§ **WHAT YOU SHOULD DO**
Every line in the records below that holds the word "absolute" is to be copied.

§ **INPUT**
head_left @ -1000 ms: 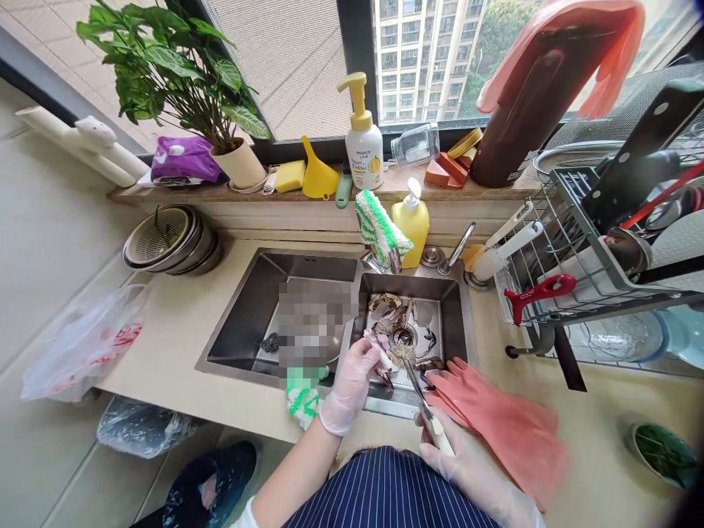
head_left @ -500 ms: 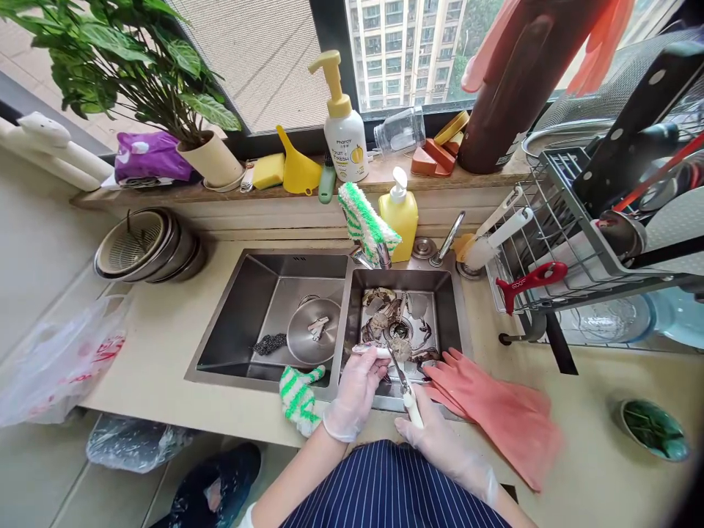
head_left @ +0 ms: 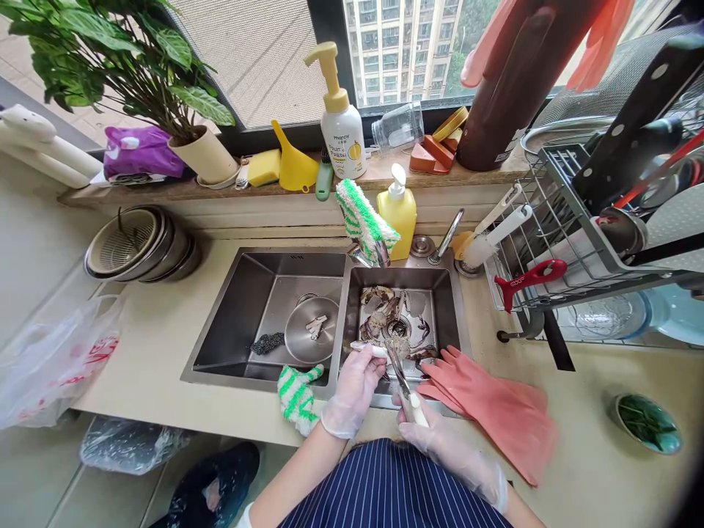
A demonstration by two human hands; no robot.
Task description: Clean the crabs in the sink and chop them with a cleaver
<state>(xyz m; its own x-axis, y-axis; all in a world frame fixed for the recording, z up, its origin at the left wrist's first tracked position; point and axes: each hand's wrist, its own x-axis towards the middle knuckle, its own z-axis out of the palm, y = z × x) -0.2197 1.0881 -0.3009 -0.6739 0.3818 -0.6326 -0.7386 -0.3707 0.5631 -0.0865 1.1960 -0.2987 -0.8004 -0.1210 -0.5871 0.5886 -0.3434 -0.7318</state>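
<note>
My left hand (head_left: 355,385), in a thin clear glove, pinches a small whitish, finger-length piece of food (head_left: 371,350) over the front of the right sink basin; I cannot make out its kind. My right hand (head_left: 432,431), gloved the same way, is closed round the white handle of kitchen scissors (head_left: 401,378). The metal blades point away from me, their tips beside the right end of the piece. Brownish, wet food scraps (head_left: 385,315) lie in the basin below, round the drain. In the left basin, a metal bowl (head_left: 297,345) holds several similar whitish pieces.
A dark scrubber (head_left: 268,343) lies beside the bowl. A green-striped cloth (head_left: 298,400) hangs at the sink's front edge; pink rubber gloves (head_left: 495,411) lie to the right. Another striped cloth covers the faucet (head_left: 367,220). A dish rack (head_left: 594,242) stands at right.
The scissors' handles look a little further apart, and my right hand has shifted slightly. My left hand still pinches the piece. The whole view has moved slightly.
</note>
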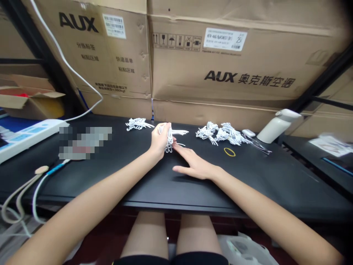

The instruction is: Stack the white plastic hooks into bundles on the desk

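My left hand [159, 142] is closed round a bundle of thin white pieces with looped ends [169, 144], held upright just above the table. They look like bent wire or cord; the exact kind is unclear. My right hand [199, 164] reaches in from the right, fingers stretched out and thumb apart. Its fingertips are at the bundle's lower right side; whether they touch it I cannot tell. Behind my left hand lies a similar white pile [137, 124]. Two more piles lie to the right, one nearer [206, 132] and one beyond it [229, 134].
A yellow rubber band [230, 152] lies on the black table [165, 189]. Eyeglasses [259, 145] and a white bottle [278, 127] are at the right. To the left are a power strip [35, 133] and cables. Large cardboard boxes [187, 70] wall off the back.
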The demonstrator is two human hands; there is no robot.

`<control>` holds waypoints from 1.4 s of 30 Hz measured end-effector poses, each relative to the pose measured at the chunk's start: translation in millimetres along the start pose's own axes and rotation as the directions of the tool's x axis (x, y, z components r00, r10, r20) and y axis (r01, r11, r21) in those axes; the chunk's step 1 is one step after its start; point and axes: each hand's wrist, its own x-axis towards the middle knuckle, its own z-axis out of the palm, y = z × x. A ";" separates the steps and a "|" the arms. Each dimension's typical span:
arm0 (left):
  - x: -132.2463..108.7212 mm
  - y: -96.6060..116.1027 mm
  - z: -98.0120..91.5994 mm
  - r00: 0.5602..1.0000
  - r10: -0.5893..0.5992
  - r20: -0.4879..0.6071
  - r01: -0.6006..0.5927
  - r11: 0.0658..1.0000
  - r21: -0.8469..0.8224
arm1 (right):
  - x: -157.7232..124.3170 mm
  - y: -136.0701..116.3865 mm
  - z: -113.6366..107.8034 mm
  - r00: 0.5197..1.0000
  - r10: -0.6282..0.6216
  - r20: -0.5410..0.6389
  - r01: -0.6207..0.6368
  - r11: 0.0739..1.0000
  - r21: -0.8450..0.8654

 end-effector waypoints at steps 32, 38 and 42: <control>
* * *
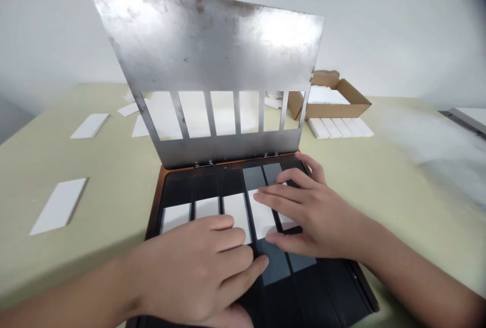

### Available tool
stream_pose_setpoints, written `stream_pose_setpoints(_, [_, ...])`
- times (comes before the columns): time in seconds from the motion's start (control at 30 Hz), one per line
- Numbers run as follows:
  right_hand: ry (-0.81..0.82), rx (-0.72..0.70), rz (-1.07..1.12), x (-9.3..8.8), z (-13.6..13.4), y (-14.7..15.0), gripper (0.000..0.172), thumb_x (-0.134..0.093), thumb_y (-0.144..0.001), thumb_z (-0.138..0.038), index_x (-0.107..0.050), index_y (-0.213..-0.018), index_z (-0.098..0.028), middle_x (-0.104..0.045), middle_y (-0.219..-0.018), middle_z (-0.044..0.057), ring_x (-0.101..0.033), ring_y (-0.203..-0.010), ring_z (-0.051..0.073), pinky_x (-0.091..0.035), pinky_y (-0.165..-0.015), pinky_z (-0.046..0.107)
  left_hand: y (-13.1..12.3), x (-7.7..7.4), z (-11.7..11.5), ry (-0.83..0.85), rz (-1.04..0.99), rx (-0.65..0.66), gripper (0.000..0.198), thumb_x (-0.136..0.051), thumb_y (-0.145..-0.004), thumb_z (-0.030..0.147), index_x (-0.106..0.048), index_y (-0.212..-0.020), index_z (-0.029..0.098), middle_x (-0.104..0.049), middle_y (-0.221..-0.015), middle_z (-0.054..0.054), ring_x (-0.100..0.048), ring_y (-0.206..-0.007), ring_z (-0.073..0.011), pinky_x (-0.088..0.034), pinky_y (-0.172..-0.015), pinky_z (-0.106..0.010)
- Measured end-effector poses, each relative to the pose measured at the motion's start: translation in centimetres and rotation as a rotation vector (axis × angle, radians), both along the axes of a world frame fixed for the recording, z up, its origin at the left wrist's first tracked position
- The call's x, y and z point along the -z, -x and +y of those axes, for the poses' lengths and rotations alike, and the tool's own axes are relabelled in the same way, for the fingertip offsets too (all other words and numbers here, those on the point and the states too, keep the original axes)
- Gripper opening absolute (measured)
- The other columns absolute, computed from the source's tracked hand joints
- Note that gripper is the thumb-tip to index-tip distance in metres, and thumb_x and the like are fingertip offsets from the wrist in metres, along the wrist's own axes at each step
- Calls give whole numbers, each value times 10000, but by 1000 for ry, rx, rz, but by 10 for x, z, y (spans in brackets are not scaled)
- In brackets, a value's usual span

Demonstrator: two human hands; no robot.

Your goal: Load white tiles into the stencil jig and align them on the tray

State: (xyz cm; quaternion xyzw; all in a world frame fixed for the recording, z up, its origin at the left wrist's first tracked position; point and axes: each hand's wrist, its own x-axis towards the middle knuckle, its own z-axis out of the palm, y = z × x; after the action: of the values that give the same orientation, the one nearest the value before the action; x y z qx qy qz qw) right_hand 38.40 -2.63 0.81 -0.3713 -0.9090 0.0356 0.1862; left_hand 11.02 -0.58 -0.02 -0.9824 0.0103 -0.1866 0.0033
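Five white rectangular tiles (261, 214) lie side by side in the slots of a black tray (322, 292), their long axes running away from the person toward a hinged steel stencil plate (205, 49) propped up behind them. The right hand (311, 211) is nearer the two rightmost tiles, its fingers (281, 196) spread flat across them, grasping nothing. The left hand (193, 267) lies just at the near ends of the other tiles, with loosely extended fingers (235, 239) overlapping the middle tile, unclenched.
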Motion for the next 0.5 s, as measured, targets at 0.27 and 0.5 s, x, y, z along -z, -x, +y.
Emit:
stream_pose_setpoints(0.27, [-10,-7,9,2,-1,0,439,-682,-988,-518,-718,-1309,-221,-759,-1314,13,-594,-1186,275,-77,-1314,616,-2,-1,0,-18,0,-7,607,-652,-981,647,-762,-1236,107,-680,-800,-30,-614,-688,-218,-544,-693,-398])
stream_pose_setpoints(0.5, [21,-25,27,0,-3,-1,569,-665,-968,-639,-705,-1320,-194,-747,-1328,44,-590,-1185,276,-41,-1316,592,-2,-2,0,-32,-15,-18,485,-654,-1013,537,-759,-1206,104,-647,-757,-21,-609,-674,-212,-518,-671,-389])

§ **ANSWER TO THIS PROBLEM**
- Gripper opening absolute (measured)
- The other columns absolute, computed from the source's tracked hand joints

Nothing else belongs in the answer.